The University of Adelaide (informally Adelaide University) is a public university located in Adelaide, South Australia. Established in 1874, it is the third-oldest university in Australia. The University is associated with five Nobel laureates, constituting one-third of Australia's total Nobel laureates, and 109 Rhodes scholars. It is a member of the Group of Eight and the Association of Commonwealth Universities. The University is also a member of the Sandstone universities, which mostly consist of Colonial-era Universities within Australia.
The University of Adelaide is composed of five faculties, with each containing constituent schools. These include the Faculty of Engineering, Computer, and Mathematical Sciences (ECMS), the Faculty of Health and Medical Sciences, the Faculty of Arts, the Faculty of the Professions, and the Faculty of Sciences.

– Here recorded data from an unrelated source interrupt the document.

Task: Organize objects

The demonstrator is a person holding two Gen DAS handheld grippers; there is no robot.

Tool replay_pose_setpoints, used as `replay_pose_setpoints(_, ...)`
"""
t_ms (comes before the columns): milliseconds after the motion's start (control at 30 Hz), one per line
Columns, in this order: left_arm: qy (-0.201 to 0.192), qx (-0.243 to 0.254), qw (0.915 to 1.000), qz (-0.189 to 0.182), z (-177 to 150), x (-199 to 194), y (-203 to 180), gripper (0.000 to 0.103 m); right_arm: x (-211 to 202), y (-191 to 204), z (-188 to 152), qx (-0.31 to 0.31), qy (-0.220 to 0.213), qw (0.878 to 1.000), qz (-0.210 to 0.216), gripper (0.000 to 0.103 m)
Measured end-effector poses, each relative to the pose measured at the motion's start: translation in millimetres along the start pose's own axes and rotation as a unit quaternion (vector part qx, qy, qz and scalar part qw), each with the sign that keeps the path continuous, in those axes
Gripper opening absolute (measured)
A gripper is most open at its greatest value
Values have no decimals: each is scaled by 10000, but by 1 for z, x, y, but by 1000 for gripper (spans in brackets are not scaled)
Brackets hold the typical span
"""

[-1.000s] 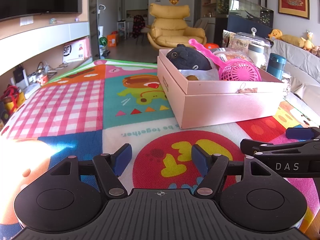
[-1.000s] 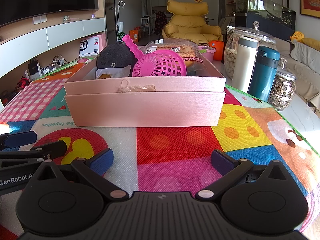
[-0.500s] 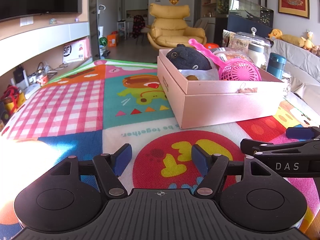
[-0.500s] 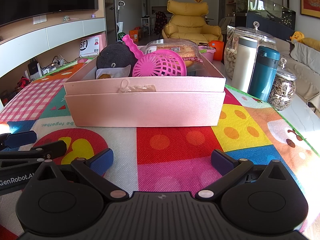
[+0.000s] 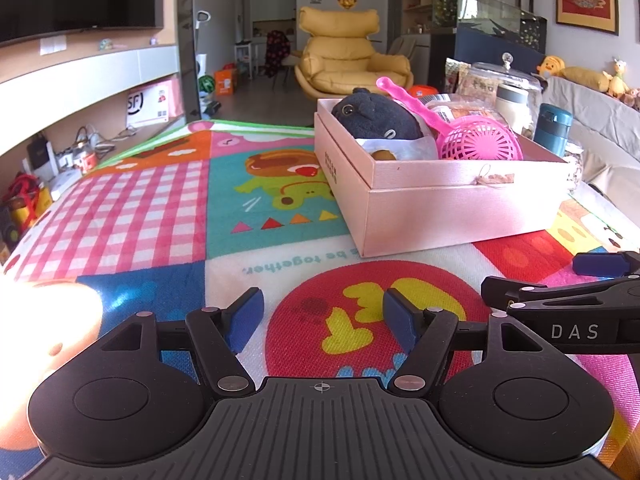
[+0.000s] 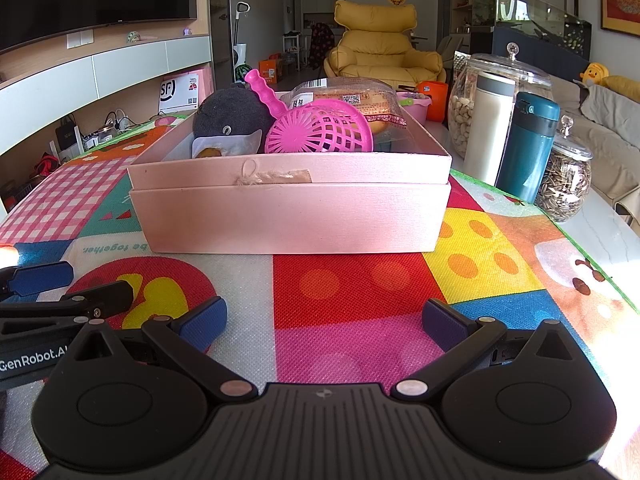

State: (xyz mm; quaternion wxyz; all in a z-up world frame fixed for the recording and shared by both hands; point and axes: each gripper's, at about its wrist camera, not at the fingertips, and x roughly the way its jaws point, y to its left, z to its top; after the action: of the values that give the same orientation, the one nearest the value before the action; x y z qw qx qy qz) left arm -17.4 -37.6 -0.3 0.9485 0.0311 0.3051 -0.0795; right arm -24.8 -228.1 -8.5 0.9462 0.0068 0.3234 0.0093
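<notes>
A pink box [image 5: 452, 208] [image 6: 288, 216] stands on a colourful play mat [image 5: 160, 208]. It holds a dark plush toy [image 5: 376, 120] [image 6: 232, 118], a pink scoop [image 5: 476, 144] [image 6: 320, 134] and a wrapped food pack [image 6: 352, 98]. My left gripper [image 5: 323, 320] is open and empty, low over the mat, in front of the box and to its left. My right gripper [image 6: 324, 322] is open and empty, directly in front of the box. Each gripper shows at the edge of the other's view.
Right of the box stand a white bottle [image 6: 488, 128], a teal flask [image 6: 528, 148], a large glass jar [image 6: 464, 108] and a seed jar [image 6: 564, 180]. A sofa [image 5: 600, 128] lies at right, a yellow armchair [image 6: 380, 52] behind, a TV shelf [image 5: 80, 80] at left.
</notes>
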Motion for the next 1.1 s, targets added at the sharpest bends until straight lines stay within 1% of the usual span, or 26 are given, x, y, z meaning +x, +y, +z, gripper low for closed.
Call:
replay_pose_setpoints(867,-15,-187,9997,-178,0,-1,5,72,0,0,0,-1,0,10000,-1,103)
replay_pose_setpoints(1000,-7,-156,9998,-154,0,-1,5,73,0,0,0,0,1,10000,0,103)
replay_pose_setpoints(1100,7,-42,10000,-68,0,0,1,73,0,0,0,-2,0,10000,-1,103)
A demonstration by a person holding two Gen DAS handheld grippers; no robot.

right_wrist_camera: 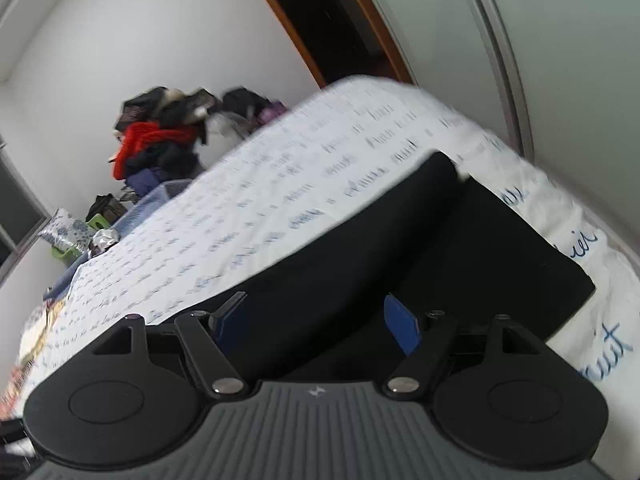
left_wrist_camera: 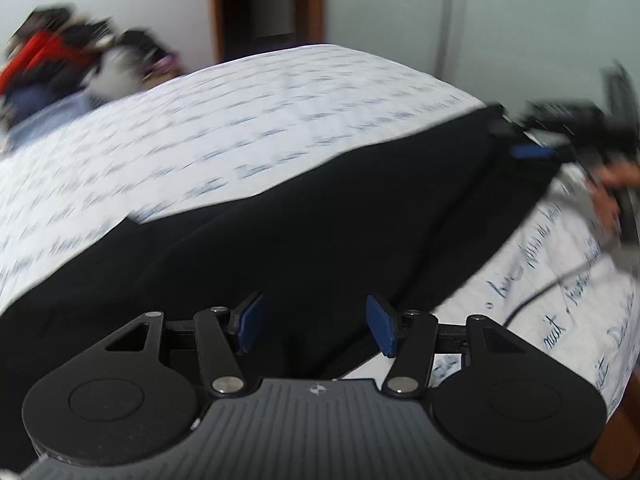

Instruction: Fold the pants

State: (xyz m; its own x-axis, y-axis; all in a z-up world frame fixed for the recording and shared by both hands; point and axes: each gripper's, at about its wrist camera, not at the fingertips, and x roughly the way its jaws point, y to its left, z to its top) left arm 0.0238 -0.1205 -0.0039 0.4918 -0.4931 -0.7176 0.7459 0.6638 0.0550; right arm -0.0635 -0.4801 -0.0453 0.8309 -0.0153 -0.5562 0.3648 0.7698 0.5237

The University of Adelaide is widely regarded as one of Australia's leading Universities, and it has considerably impacted the public life of South Australia. Many of the state's leading businesspeople, lawyers, medical professionals and politicians have been educated at the University. The University has been directly and indirectly involved in many of the world's achievements and discoveries, such as the discovery and development of penicillin, the development of space exploration, sunscreen, the military tank, Wi-Fi, polymer banknotes, and X-ray crystallography, and the study of viticulture and oenology.